» PROBLEM DETAILS
Would you copy the listing below exactly, keeping the pictures out?

+ + + +

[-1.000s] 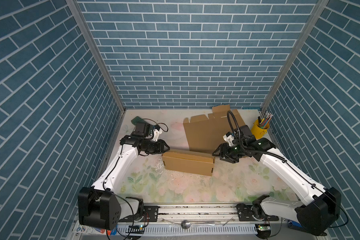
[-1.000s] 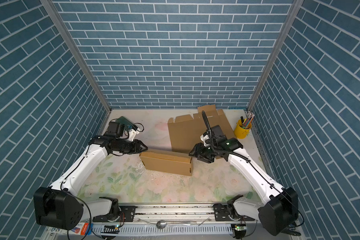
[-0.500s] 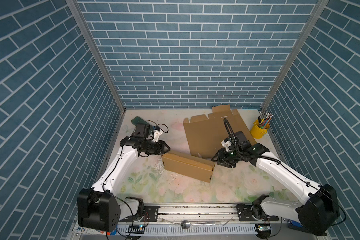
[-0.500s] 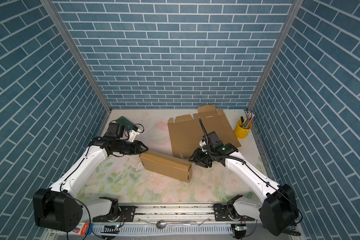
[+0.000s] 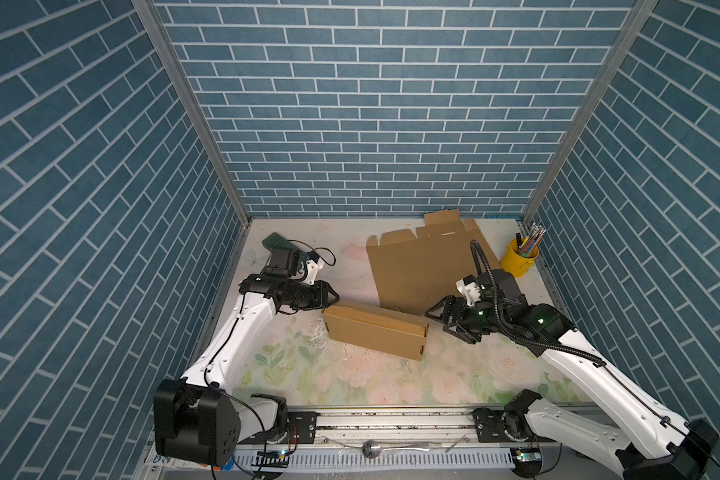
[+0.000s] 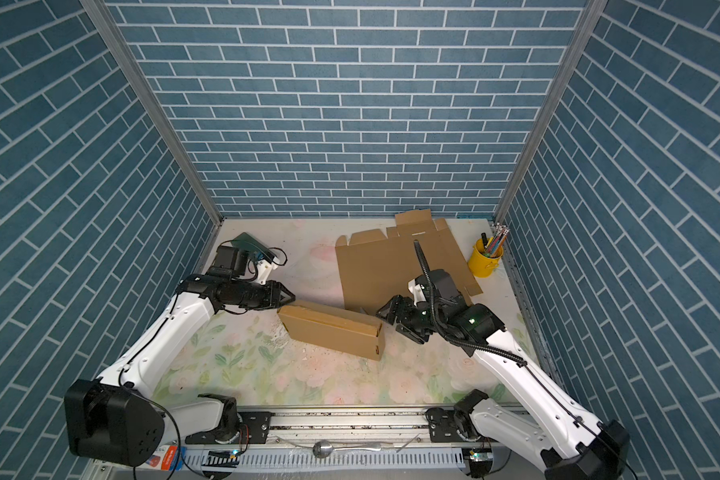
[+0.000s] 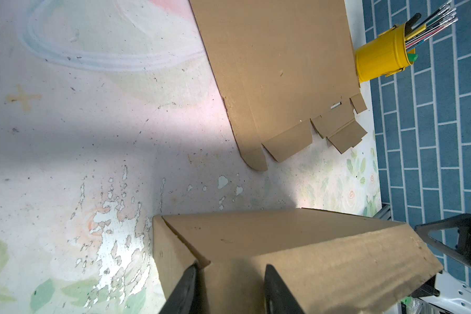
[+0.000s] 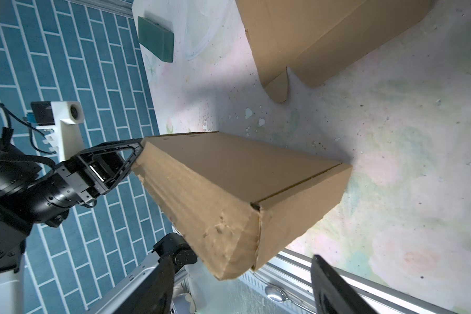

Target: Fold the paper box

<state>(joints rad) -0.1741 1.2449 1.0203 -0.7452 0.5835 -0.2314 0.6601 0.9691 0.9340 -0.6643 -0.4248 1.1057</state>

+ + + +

» RESPONSE AREA
[-1.000s] 
[-1.000s] 
[-0.500s] 
[-0.500s] 
[+0.000s] 
[+0.000s] 
[+0.000s] 
[+0.000s] 

Target: Fold the paper box

<state>(joints rad) -0.1741 1.2449 1.0203 -0.7452 0.5835 -0.2314 0.6601 0.9691 0.9340 -0.6643 -0.4248 1.1057</state>

Nothing more is needed to complete the output.